Aku menyamakannya dengan tatapan yang sangat jelas menunjukkan ketidakpercayaanku, dan yang membuatku terkejut, dia tertawa.

"Oke, jadi Aku biasanya merasa nyaman. Tapi itu karena aku tahu kata-kata tidak bisa menyakitiku. Siapa yang peduli dengan apa yang orang katakan?"

"Kata-kata menyakitkan. Begitu juga dengan hal-hal lainnya."

"Lainnya—Zulian, apakah seseorang menyakitimu? Setiawan mengisyaratkan sesuatu, tapi—"

Aku dengan panik menggelengkan kepalaku. "Itu tidak masalah. Itu bukan poin Aku di sini. Intinya adalah kita jelas menjalani kehidupan yang sangat berbeda. Standar sosial menguntungkan Kamu. Kamu bugar, menarik secara konvensional, cerdas, dan menunjukkan ciri-ciri kepercayaan diri yang menurut orang menarik."

Bibirnya berkedut. "Menarik secara konvensional? Secara konvensional?"

"Juga bukan itu intinya." Aku tidak bisa menahan tawa kecil.

"Kamu pikir kamu kebalikan dari aku?"

"Tepat."

"Hm. Aku tidak setuju."

"Berdasarkan bukti apa?"

Tatapan Frey perlahan menyusuri tubuhku, mengirimkan riak menyenangkan yang memancar ke anggota tubuhku. Lalu dia menjauhkan kepalanya. "Setiawan sangat memujimu, dan kakakku adalah bajingan pemilih dalam hal teman."

Itu bukan bukti.

"Aku juga," lanjutnya. "Dan kita berteman, bukan?"

"Kurasa kita tidak bisa."

"Kenapa tidak?"

"Karena aku TA-mu. Itu bisa dilihat sebagai konflik kepentingan."

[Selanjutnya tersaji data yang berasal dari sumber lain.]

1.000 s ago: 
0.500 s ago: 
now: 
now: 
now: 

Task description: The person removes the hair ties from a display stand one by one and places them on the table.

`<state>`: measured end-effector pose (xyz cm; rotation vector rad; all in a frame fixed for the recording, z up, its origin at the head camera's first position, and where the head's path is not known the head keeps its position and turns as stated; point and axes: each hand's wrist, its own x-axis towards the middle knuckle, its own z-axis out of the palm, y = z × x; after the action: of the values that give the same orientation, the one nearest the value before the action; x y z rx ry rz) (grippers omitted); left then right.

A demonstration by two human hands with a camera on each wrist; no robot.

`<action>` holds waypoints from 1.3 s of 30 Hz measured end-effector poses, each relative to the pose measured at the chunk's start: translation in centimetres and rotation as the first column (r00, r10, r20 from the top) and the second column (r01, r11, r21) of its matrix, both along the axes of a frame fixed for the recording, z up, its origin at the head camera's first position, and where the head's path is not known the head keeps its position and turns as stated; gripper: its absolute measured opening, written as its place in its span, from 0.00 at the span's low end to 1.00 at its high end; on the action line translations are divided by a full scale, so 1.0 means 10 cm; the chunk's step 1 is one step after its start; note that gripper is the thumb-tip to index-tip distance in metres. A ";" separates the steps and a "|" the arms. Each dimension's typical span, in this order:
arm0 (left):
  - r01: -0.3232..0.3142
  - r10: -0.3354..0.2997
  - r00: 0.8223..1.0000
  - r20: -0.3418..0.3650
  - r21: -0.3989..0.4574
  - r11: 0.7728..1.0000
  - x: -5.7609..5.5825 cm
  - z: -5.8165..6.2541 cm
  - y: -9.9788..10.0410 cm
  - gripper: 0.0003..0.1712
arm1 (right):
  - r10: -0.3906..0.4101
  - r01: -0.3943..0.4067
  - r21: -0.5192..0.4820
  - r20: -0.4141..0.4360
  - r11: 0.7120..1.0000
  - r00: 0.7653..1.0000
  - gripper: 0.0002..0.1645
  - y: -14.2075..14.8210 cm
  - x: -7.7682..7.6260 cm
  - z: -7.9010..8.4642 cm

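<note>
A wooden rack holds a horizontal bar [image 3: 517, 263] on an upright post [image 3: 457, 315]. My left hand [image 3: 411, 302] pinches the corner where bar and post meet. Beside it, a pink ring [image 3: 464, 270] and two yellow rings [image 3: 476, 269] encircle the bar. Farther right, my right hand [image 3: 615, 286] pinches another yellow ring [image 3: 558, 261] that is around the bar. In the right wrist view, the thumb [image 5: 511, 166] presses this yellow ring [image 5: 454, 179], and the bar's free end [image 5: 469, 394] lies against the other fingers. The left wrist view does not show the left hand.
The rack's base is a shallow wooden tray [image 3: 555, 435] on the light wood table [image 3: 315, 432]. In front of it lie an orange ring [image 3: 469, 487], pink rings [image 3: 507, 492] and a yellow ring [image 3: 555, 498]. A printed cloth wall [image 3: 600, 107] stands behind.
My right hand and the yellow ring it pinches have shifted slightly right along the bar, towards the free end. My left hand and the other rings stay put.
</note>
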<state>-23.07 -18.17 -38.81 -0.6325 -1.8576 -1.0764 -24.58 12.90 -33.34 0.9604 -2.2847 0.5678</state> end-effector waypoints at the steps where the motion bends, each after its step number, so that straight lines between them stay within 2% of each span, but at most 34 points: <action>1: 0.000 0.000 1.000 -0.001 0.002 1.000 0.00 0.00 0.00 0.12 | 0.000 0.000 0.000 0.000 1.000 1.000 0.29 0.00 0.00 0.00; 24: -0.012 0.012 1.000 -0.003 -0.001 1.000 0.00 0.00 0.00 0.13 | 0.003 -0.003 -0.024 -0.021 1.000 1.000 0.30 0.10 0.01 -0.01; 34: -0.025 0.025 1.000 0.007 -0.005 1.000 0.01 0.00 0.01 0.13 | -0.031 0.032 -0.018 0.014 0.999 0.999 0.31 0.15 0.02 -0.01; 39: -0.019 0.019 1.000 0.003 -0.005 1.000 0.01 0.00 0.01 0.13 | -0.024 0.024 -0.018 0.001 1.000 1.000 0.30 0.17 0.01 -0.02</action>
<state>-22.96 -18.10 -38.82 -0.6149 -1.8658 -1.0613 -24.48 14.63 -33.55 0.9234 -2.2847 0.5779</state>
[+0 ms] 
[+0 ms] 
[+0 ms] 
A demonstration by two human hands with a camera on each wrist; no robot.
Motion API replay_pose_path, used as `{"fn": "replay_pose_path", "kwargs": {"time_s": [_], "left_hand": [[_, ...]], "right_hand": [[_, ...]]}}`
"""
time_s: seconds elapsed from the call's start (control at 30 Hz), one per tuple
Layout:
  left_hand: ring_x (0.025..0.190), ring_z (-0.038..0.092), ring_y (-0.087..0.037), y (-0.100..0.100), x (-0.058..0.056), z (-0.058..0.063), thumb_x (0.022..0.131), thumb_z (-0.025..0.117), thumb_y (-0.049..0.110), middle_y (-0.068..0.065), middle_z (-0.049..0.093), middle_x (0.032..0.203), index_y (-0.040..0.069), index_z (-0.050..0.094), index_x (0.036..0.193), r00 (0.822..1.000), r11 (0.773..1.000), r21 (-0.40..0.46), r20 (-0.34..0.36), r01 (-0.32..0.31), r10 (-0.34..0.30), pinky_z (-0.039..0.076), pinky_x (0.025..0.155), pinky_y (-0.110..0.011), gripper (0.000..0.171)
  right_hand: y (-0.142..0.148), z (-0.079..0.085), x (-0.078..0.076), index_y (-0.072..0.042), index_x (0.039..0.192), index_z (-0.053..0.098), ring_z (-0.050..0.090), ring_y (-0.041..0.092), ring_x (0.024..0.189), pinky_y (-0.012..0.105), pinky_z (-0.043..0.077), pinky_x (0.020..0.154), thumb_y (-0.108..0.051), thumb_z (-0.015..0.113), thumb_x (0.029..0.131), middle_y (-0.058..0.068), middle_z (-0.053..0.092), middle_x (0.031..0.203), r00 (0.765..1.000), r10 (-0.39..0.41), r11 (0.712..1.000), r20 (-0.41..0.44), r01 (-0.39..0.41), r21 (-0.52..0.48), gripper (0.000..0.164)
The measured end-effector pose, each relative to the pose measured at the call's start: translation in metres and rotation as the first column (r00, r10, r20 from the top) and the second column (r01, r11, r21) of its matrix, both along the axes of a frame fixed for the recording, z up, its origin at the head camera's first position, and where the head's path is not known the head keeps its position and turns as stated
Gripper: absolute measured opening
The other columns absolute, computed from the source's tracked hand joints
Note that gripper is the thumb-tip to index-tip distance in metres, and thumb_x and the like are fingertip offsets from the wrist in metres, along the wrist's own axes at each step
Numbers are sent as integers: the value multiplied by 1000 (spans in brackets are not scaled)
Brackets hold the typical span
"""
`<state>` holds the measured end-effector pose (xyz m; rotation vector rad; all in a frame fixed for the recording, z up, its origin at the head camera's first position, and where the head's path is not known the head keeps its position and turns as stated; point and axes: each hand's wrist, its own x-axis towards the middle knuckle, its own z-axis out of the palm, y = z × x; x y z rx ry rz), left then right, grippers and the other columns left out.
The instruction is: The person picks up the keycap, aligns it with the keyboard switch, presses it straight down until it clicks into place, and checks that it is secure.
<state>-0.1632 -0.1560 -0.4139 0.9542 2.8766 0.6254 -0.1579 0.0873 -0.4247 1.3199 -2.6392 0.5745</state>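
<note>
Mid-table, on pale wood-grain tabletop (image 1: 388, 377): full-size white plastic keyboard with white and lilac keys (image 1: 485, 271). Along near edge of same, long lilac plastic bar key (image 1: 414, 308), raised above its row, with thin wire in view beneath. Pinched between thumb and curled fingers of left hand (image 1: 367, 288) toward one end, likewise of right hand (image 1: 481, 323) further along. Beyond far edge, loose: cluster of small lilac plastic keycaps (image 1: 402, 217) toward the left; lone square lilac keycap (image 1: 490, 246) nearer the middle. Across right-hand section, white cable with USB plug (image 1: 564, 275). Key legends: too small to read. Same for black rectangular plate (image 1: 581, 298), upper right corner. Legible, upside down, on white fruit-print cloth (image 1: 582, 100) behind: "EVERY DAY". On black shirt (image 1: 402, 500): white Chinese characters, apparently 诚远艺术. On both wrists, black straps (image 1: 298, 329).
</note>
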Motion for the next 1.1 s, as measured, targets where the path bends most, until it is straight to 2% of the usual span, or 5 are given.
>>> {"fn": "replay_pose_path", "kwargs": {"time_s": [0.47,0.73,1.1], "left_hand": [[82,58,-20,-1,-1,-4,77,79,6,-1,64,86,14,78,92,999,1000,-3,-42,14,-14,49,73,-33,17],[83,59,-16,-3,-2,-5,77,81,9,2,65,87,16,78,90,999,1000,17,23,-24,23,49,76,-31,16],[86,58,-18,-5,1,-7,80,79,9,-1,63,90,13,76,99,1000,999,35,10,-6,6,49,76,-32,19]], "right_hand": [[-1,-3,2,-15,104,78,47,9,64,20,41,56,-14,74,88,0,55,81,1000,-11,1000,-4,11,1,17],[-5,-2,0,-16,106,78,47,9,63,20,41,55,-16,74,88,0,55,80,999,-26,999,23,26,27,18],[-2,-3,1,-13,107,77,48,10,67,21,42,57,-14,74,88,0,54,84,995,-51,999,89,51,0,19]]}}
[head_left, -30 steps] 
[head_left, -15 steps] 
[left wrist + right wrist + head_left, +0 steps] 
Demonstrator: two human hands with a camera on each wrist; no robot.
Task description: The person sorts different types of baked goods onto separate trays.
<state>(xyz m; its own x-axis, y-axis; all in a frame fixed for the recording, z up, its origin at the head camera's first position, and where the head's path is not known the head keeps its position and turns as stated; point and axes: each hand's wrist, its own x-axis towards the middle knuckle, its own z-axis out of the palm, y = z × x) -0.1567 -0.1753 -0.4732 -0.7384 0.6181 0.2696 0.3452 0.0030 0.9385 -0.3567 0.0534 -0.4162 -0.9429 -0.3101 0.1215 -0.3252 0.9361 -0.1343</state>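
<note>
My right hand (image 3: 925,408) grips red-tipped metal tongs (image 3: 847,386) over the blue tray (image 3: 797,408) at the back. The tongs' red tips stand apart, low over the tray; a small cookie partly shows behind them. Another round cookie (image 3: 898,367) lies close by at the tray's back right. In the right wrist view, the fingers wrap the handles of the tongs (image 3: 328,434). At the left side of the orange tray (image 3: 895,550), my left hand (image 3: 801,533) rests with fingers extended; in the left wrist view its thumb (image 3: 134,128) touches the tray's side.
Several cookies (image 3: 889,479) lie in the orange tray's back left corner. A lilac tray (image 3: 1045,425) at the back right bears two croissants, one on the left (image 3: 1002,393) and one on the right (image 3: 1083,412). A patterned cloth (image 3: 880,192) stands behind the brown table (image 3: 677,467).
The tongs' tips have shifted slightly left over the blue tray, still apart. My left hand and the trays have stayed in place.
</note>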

"Tidak mungkin. Sebagian besar TA berteman dengan siswa pada tingkat tertentu karena biasanya mereka pernah satu kelas dengan mereka. Kita bisa berteman. Kami hanya tidak diizinkan untuk bercinta. "

aku menatap. Dan menatap. Karena sekarang dia telah pergi dan memasukkan gambar itu ke dalam otakku, dan aku tidak akan pernah bisa menghilangkannya. Jika dia mengharapkan jawaban, dia akan menunggu lama.

"Menganugerahkan! Kamu disana."

Aku melangkah mundur saat teman Frey dari kelas bergabung dengan kami, membuat bahu mereka terguncang.

"Kak, apa yang kamu lakukan di sini?" Frey bertanya, dan dengan keduanya berdiri di depanku, terpikir olehku betapa tingginya Frey.

"Ah ... Pelatih ingin Aku memberi tahu Kamu bahwa Kamu sedang melakukan latihan di latihan besok."

"Kenapa aku perlu kepala untuk itu?"

"Jangan tanya Aku bagaimana pikirannya bekerja." Temannya tidak akan menatap matanya. Tampaknya tidak aktif.

Aku memiringkan kepalaku. "Tidak bisakah itu disampaikan dalam teks?" Aku menyesal berbicara begitu kata-kata itu keluar dari mulutku karena aku tiba-tiba menjadi subjek perhatian mereka berdua.

Wajah temannya berseri-seri. "Itu TA-nya. Anda-"

"Yakub." Frey menatapnya sebelum menarik temannya pergi. "Kembalilah sebentar lagi, Zulian."

Mereka pergi, dan itu melegakan untuk tidak merasa seperti dikelilingi oleh dinding otot. Aku melihat mereka berbicara dengan tenang beberapa meter jauhnya, dan tidak mengejutkan Aku bahwa teman Frey sama tampannya dengan dia. Dengan seberapa dekat mereka tampaknya, mungkin dia tipe Frey?